MIAMI — Sean Taylor's generosity may have led to a botched robbery at his Miami home last year, according to defendant interrogations released Wednesday.

Jason Mitchell, one of four men charged in the Redskin star's murder, told Miami-Dade detectives that Taylor gave wads of cash — $10,000 each — to Taylor's brother and sister. The siblings, Sasha and Jamal Johnson, flashed the cash in front of their friends during Sasha's September birthday party.

"I was just like, 'That's a lot of money,'" Mitchell said to police Nov. 30, four days after the killing.
Mitchell, 20, also told detectives that Taylor gave him $300 — "in all 50s" — for helping mow Taylor's lawn before the party.

Two months later, Taylor, 24, was shot in the groin during an attempted home-invasion robbery.
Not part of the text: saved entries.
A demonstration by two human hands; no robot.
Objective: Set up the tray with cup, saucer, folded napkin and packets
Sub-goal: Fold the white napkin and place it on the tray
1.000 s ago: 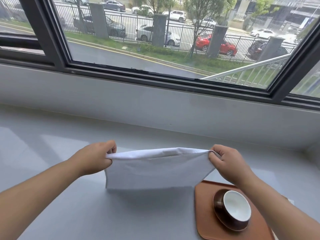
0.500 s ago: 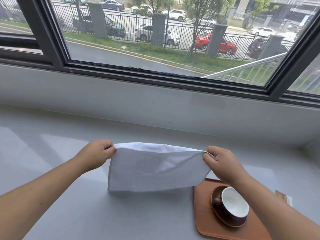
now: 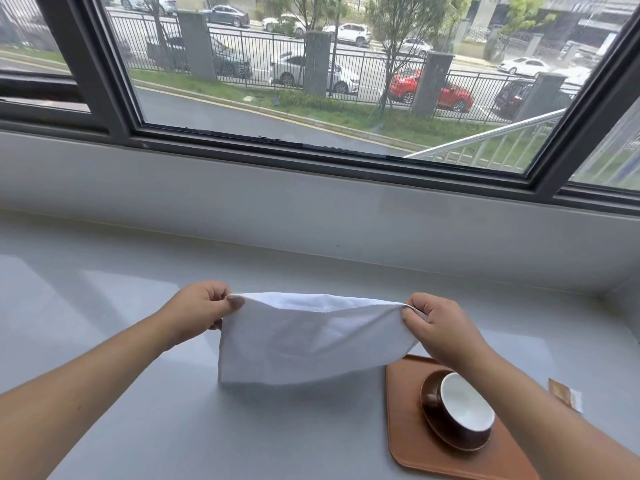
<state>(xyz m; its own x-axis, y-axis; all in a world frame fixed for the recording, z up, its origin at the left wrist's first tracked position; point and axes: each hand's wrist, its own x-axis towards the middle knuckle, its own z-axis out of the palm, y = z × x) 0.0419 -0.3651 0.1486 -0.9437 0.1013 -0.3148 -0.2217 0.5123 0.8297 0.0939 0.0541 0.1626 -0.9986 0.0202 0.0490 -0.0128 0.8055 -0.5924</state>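
Head view, both hands pinching napkin (image 3: 311,344) top corners, probably doubled.

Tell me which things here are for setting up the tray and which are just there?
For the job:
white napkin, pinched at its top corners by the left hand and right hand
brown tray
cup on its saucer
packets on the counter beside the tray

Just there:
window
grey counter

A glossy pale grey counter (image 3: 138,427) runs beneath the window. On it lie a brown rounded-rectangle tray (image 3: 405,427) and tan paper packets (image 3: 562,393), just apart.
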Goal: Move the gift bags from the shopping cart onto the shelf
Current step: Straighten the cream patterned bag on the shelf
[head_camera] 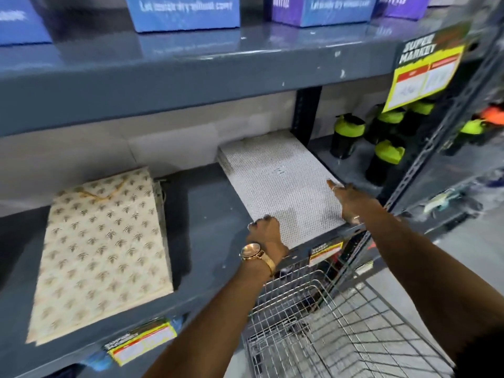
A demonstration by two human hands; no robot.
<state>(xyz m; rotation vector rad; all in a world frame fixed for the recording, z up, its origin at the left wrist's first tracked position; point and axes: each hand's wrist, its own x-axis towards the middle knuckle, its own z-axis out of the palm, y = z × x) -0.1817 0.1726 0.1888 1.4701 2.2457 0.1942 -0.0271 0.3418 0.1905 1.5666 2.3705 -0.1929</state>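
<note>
A stack of white dotted gift bags [275, 181] lies flat on the grey shelf [207, 211], at its right end by the upright post. My left hand [264, 230] has its fingers curled against the stack's near left corner. My right hand [351, 200] lies flat with fingers stretched along the stack's right edge. A cream gift bag with a gold bee pattern [103, 249] lies flat on the left part of the same shelf, on top of others. The wire shopping cart [327, 323] stands below my arms; I see no bags in its visible part.
Blue and purple boxes [185, 15] stand on the shelf above. Black bottles with lime-green lids [381, 156] fill the neighbouring bay to the right. Yellow price tags [141, 342] hang on the shelf's front edge, and a bigger sign [428, 69] hangs on the right post.
</note>
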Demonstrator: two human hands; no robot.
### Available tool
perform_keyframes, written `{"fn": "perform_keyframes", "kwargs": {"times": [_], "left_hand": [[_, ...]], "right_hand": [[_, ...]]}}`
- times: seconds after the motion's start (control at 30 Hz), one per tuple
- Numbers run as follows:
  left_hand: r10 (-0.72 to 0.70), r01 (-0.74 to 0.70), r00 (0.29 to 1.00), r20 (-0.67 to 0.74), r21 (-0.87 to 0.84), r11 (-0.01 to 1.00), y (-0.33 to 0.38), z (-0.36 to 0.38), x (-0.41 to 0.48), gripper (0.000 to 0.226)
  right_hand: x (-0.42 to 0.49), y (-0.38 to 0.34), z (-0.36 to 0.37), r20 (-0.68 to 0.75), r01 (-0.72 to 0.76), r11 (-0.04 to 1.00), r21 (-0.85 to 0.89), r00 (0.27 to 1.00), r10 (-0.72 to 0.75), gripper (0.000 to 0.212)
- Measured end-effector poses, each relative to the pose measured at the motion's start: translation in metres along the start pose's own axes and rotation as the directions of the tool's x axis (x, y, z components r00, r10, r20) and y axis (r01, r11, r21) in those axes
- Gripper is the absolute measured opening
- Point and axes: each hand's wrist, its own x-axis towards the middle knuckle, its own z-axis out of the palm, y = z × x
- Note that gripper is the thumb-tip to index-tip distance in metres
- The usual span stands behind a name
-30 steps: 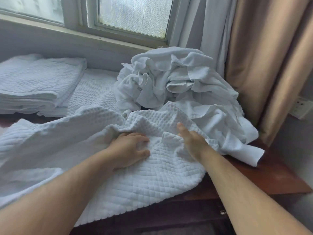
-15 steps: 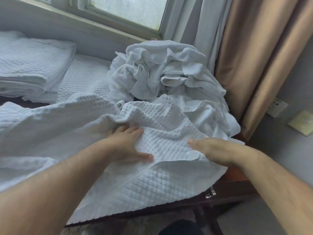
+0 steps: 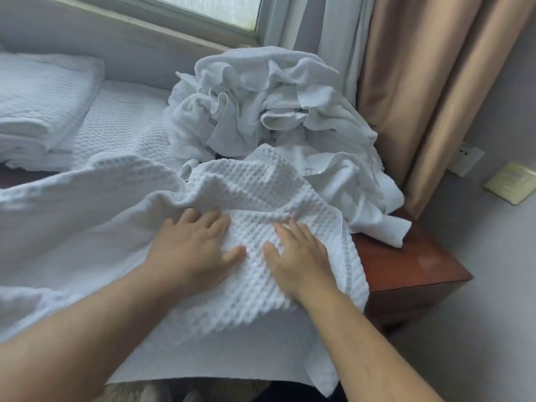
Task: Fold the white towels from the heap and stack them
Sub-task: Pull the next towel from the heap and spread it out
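A stack of folded white quilted towels [image 3: 43, 105] lies far left. The left hand [image 3: 194, 250] and right hand [image 3: 301, 262] press flat, fingers spread, on a white waffle-weave towel [image 3: 252, 198] draped over the reddish wooden table [image 3: 406, 265]. Behind it sits the crumpled heap of white towels [image 3: 261, 105], beside a tan curtain [image 3: 420, 82].

Left hand [image 3: 191, 250] and right hand [image 3: 298, 265] lie flat.
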Motion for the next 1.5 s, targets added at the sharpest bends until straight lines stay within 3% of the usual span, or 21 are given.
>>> {"fn": "perform_keyframes", "kwargs": {"times": [0.1, 0.2, 0.27, 0.33, 0.47, 0.53, 0.6, 0.67, 0.73, 0.77, 0.83, 0.9, 0.97, 1.03, 1.1, 1.17, 1.2, 1.23, 1.3, 1.33, 1.5], "left_hand": [[0.014, 0.011, 0.99, -0.141, 0.176, 0.984, 0.012, -0.013, -0.01, 0.059], [0.09, -0.047, 0.96, -0.267, 0.162, 0.986, 0.016, -0.019, -0.014, 0.038], [0.128, -0.111, 0.974, -0.189, 0.101, 0.989, 0.01, -0.01, -0.014, 0.042], [0.045, -0.047, 0.997, -0.064, -0.026, 0.999, 0.003, -0.006, -0.018, 0.059], [-0.05, 0.056, 0.998, -0.037, 0.195, 0.979, 0.0, -0.011, -0.025, 0.076], [-0.127, 0.136, 0.991, -0.052, 0.275, 0.952, 0.0, -0.02, -0.022, 0.072], [-0.169, 0.185, 0.982, -0.079, 0.315, 0.931, -0.003, -0.024, -0.016, 0.067], [-0.103, 0.126, 0.99, -0.1, 0.249, 0.96, -0.012, -0.018, -0.014, 0.061], [-0.006, 0.011, 0.997, -0.073, 0.066, 0.998, -0.022, -0.01, -0.015, 0.057], [0.022, -0.023, 0.999, -0.045, -0.001, 1.0, -0.026, -0.007, -0.015, 0.056], [0.036, -0.036, 0.999, 0.015, -0.038, 0.999, -0.029, -0.004, -0.011, 0.062], [0.024, -0.021, 0.998, 0.053, -0.051, 0.998, -0.028, -0.002, -0.007, 0.072], [0.028, -0.022, 0.997, 0.076, -0.071, 0.997, -0.029, 0.0, -0.002, 0.078], [0.039, -0.033, 0.994, 0.098, -0.064, 0.997, -0.032, 0.0, 0.003, 0.079], [0.056, -0.049, 0.993, 0.108, -0.065, 0.997, -0.033, 0.001, 0.012, 0.078], [0.079, -0.073, 0.99, 0.113, -0.056, 0.996, -0.03, 0.001, 0.022, 0.077], [0.086, -0.081, 0.99, 0.113, -0.047, 0.996, -0.028, 0.001, 0.027, 0.076], [0.09, -0.087, 0.989, 0.113, -0.039, 0.995, -0.027, 0.001, 0.032, 0.076], [0.103, -0.1, 0.988, 0.114, -0.03, 0.995, -0.025, 0.001, 0.04, 0.076], [0.113, -0.11, 0.987, 0.114, -0.029, 0.994, -0.025, 0.001, 0.044, 0.076], [0.157, -0.154, 0.981, 0.114, -0.033, 0.988, -0.024, 0.002, 0.061, 0.081]], "right_hand": [[-0.011, 0.013, -0.003, -0.19, 0.086, 0.995, 0.053, 0.979, -0.074, 0.036], [-0.02, 0.026, -0.012, -0.4, 0.021, 0.972, 0.236, 0.913, 0.078, 0.036], [-0.017, 0.032, -0.018, -0.357, -0.082, 0.983, 0.164, 0.924, 0.137, 0.021], [-0.01, 0.03, -0.018, -0.324, -0.129, 0.992, -0.012, 0.939, 0.118, 0.034], [-0.004, 0.018, -0.011, -0.214, -0.049, 0.993, -0.103, 0.976, 0.026, 0.06], [0.0, 0.013, -0.01, -0.135, 0.069, 0.995, -0.078, 0.988, -0.079, 0.055], [-0.001, 0.008, -0.012, -0.125, 0.263, 0.962, 0.068, 0.959, -0.253, 0.039], [-0.002, 0.01, -0.02, -0.296, 0.333, 0.927, 0.175, 0.915, -0.273, 0.032], [0.008, 0.027, -0.033, -0.523, 0.127, 0.988, 0.083, 0.85, -0.065, 0.026], [0.014, 0.036, -0.042, -0.502, -0.063, 0.996, 0.059, 0.86, 0.085, 0.037], [0.025, 0.048, -0.049, -0.224, -0.341, 0.938, 0.055, 0.912, 0.345, 0.064], [0.034, 0.053, -0.04, -0.068, -0.362, 0.93, 0.061, 0.928, 0.366, 0.062], [0.04, 0.053, -0.033, -0.14, -0.291, 0.949, 0.12, 0.942, 0.306, 0.035], [0.045, 0.054, -0.031, -0.297, -0.229, 0.902, 0.367, 0.89, 0.347, 0.032], [0.046, 0.059, -0.036, -0.49, -0.096, 0.765, 0.637, 0.716, 0.497, 0.035], [0.044, 0.068, -0.046, -0.593, -0.024, 0.701, 0.713, 0.513, 0.621, 0.036], [0.044, 0.075, -0.051, -0.591, -0.048, 0.699, 0.714, 0.495, 0.637, 0.037], [0.043, 0.08, -0.056, -0.559, -0.117, 0.72, 0.684, 0.551, 0.62, 0.04], [0.041, 0.085, -0.062, -0.381, -0.301, 0.812, 0.5, 0.765, 0.519, 0.052], [0.043, 0.084, -0.062, -0.283, -0.344, 0.843, 0.414, 0.831, 0.479, 0.058], [0.071, 0.061, -0.045, -0.149, -0.266, 0.852, 0.452, 0.919, 0.366, 0.075]]}}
The former University of Miami standout died the next day.

Charged along with Mitchell are Eric Rivera Jr., 17; Venjah Hunte, 20; and Charles Wardlow, 18, all of the Fort Myers area. They have pleaded not guilty. A fifth suspect, who is not in custody, has not been identified by police.
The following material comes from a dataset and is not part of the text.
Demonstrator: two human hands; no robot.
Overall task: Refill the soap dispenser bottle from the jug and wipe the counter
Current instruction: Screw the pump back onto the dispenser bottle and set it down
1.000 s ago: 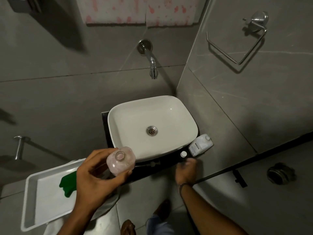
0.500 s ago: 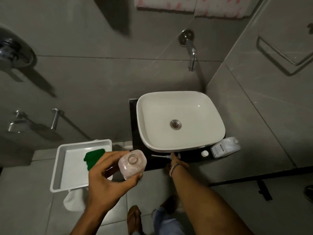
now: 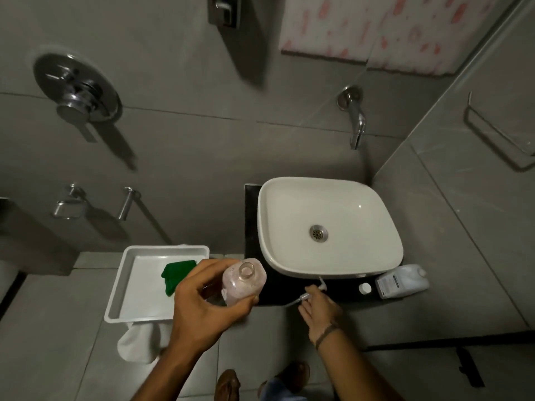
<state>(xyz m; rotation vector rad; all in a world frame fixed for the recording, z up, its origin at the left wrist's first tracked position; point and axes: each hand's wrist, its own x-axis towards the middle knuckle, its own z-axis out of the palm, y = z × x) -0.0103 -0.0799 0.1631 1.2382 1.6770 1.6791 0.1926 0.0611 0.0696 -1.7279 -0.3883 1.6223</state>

Prosecutors released sworn statements Wednesday from Mitchell, Rivera and Hunte, but a judge ordered the transcripts redacted in many places. In January, Miami-Dade Circuit Judge Dennis Murphy issued a gag order that prevents parties in the case from talking with the media.

Most of what's left in the statements deals with the times before and after Taylor's killing. All three suspects spoke to investigators after waiving their Miranda rights.

Among other details revealed in their statements:
•The men said they drove from Fort Myers to South Florida in a black rental sport utility vehicle, driven by Rivera.
•Only Mitchell had previously met Taylor, but the others knew he was a professional football player.
•Mitchell said he considered turning himself in after he learned of Taylor's death, but did not. He gave no reason. He also said the group almost ran out of gas on the way back to Fort Myers but scraped together $2 in change to make it home.
•Hunte said the men went to a friend's house after they returned to Fort Myers but did not talk about what happened in Miami-Dade. "We just sat. We just chilled, trying to get (expletive) out of our minds . …"
•Rivera said "all five of us" burned their clothing. When a detective asked for a reason, Rivera replied: "Nobody can find out who did it."
Post #: 68
RE: RE:Police Blotter - 3/15/2008 4:18:03 PM   
Lynn G.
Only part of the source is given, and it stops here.